**TASK DIRECTIONS:**
Please report every line of the listing below that has the word "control" in it.

**DATA SECTION:**
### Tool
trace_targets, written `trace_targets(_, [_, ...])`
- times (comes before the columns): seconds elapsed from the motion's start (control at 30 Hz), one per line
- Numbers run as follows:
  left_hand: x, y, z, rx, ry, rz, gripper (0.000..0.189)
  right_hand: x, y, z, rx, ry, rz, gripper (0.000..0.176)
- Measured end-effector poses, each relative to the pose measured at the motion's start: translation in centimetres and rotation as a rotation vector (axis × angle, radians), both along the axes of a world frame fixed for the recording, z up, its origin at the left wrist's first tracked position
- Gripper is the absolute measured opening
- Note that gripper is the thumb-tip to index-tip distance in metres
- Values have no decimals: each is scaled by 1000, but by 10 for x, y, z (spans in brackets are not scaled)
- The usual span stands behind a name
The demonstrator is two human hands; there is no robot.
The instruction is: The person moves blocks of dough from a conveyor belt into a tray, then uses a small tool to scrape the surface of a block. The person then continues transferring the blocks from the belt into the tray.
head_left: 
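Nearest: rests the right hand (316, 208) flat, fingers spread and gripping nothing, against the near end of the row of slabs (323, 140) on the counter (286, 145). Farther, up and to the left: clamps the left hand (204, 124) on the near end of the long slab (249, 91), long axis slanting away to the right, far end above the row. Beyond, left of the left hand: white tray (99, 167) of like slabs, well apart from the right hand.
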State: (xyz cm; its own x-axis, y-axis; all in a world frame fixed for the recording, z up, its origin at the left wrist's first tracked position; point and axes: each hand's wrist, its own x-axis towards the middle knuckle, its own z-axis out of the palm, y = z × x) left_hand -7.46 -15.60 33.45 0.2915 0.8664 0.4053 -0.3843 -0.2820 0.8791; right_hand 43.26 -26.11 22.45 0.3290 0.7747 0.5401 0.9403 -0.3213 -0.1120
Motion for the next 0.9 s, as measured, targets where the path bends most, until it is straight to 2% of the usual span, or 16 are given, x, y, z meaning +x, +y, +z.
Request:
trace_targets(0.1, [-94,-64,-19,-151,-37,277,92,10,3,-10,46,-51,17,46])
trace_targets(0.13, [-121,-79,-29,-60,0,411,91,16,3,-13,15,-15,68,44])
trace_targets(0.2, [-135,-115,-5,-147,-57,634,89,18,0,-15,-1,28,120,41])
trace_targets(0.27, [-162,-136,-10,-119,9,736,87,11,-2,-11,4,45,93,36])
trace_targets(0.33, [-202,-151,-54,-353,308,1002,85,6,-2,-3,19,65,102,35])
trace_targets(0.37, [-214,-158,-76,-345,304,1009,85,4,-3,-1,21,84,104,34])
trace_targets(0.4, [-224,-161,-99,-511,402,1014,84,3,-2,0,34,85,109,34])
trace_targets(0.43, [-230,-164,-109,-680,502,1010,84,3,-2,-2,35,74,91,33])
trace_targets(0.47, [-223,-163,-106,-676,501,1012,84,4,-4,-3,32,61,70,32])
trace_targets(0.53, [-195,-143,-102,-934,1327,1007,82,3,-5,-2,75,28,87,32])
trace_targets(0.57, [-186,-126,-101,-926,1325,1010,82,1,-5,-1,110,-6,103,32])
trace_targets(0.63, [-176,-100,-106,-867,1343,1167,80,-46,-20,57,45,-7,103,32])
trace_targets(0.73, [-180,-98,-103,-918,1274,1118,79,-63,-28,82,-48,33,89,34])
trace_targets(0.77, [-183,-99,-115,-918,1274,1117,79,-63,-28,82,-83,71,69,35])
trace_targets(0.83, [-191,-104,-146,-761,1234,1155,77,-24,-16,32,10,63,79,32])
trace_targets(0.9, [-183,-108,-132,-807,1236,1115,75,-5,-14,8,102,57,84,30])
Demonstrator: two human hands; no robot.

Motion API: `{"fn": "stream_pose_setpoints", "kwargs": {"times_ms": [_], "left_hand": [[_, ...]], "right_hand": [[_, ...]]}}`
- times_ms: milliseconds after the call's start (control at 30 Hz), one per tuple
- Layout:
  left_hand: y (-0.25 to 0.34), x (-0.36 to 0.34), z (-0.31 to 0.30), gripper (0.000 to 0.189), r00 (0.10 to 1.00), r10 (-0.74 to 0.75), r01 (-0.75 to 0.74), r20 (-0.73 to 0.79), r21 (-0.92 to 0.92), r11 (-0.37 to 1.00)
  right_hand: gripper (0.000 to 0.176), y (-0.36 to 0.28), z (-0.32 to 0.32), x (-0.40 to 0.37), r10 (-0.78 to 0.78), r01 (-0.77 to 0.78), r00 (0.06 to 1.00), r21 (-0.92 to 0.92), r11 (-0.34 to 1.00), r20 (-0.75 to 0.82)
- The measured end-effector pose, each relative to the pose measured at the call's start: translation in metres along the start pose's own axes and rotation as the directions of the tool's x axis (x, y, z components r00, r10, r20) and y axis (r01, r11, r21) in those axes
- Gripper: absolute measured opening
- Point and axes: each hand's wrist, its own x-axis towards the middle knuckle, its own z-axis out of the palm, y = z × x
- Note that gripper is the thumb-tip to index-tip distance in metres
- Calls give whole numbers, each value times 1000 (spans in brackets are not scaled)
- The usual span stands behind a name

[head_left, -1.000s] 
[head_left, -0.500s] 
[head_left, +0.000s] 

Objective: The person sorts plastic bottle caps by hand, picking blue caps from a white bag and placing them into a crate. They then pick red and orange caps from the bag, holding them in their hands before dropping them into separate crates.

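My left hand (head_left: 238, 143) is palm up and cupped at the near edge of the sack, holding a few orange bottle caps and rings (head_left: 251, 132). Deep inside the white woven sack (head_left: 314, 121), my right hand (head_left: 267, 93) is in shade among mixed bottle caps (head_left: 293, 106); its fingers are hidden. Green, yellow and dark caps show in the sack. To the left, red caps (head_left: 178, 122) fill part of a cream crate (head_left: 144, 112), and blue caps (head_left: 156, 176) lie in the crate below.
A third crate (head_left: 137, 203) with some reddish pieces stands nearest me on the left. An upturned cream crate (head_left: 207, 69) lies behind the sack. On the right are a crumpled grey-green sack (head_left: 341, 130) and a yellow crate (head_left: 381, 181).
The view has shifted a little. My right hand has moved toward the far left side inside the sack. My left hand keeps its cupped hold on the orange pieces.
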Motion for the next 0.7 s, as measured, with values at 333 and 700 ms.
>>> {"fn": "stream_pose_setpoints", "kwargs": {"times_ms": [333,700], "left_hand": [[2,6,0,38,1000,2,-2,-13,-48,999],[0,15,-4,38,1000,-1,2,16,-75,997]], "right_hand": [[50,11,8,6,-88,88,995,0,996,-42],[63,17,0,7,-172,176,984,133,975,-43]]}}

**ANSWER SECTION:**
- times (comes before the columns): seconds elapsed from the motion's start (control at 30 Hz), one per line
- times_ms: milliseconds after the call's start (control at 30 Hz), one per tuple

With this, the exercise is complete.